The voltage regulator can be wired to produce a constant output current. This is not suitable for some applications as many devices require a high current at start-up (motors and globes) while others require a varying current (amplifiers) for their operation.
However there are a few devices that need a constant current for their correct operation and one device is the Laser Diode.
The actual current requirement depends on the output of the diode and a standard 1 milliwatt type requires between 70 and 100 milliamp.
The characteristic voltage developed across the diode is less than 3v so that a 3-terminal regulator that goes down to 1.2v will be needed.

HOW THE CIRCUIT WORKS

By simply connecting a resistor between the output of the regulator and the load, and taking the common or “adj” terminal as shown below, the output current can be set by the value of the resistor.

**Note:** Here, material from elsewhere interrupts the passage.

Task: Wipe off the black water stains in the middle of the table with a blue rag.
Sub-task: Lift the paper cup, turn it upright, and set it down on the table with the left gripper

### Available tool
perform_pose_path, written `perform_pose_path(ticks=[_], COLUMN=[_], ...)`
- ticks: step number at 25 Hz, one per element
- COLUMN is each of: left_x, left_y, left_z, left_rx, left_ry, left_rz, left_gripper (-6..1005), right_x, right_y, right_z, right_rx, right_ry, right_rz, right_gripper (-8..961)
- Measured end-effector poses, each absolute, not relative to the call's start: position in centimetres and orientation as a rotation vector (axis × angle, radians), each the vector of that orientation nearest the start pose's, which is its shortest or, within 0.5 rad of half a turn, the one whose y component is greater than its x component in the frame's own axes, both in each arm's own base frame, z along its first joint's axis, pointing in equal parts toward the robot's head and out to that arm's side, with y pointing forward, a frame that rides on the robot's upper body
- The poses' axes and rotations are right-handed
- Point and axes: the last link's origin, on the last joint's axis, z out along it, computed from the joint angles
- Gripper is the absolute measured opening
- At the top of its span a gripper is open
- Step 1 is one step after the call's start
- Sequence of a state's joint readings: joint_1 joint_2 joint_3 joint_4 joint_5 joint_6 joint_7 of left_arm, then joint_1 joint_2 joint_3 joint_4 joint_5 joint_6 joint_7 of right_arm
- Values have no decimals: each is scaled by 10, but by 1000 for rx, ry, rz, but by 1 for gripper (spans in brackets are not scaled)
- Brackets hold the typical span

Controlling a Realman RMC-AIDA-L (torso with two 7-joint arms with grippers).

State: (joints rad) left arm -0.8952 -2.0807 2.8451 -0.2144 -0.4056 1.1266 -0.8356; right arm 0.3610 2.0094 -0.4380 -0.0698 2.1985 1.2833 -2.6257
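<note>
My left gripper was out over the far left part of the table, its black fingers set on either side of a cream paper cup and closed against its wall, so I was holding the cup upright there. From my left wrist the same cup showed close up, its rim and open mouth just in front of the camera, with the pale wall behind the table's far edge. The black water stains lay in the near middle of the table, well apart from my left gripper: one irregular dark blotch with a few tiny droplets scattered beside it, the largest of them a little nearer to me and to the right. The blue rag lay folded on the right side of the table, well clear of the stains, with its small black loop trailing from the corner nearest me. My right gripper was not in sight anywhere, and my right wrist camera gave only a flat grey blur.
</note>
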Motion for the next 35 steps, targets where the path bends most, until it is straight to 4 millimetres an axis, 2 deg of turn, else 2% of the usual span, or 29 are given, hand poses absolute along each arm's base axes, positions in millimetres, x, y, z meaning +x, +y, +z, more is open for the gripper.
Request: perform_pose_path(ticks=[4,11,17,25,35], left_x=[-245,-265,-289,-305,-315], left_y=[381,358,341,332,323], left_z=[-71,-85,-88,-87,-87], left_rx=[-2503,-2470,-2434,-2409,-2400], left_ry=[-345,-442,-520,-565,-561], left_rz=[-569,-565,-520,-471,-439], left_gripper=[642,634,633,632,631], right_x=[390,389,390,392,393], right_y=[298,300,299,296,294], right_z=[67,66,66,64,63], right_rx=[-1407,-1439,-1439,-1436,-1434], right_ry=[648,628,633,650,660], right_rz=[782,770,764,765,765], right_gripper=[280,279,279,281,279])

It works like this: No current “comes out” the adjust terminal. It is a “sense” line. It merely acts as the 0v reference line for the regulator. The only side issue is the current taken by the regulator flows through the adjust line and this is approximately 10mA. But in our discussion, this is ignored.
The voltage between the output terminal and “adjust” is fixed a 1.2v (for this type of regulator). The 18R resistor in the circuit is called a voltage dropping resistor. It is designed to produce a voltage across it according to the current flowing. If it is 18R, the current flow will be: 1.2/18 = 66milliamps. If the resistor is 10R, the current needed to produce 1.2v across the resistor is: 1.2/10 = 120milliamps. If we choose 15R, the current flow will be 1.2/15 = 80milliamps.
The laser diode in the example above requires a current between 70milliamps and 100 milliamps. You can choose 15R or 18R for the voltage-dropping resistor. How the 3-terminal regulator keeps the output current constant, even if the input voltage is increased:Firstly, the current through the “common” or “adj” lead is only about 10mA and this will not come into the discussion.
If the input voltage is increased, the output voltage will (may) increase and this will allow the load (the laser diode) to take more current. The increased current through the 15R or 18R resistor will increase the voltage across it ad this will be detected by the circuit inside the regulator. The circuit will “turn down” the output voltage and everything will be stabilised.
This type of circuit is needed to drive a laser diode from a battery supply. As the voltage drops, the constant-current circuit maintains the same current.
If the constant-current circuit is not included, the current to the laser diode would drop as the battery voltage falls and the laser diode would cease to operate if the current falls below a certain minimum.
All “Laser Pointers” have an inbuilt constant current circuit to maintain the operation of the laser.

ANOTHER CIRCUIT

Here is another circuit for a constant Current Source. Although the circuit is correct, it contains a number of items that should be addressed. The diode bridge should be drawn as a diamond to make it easy to see the four diodes are acting as a bridge. The 100u should show the positive lead to make it obvious the capacitor is an electrolytic and the LM317 should be drawn with the “out” terminal on the right side of the symbol so you can see exactly how the device is wired. It’s things like this that make a circuit quick and easy to read.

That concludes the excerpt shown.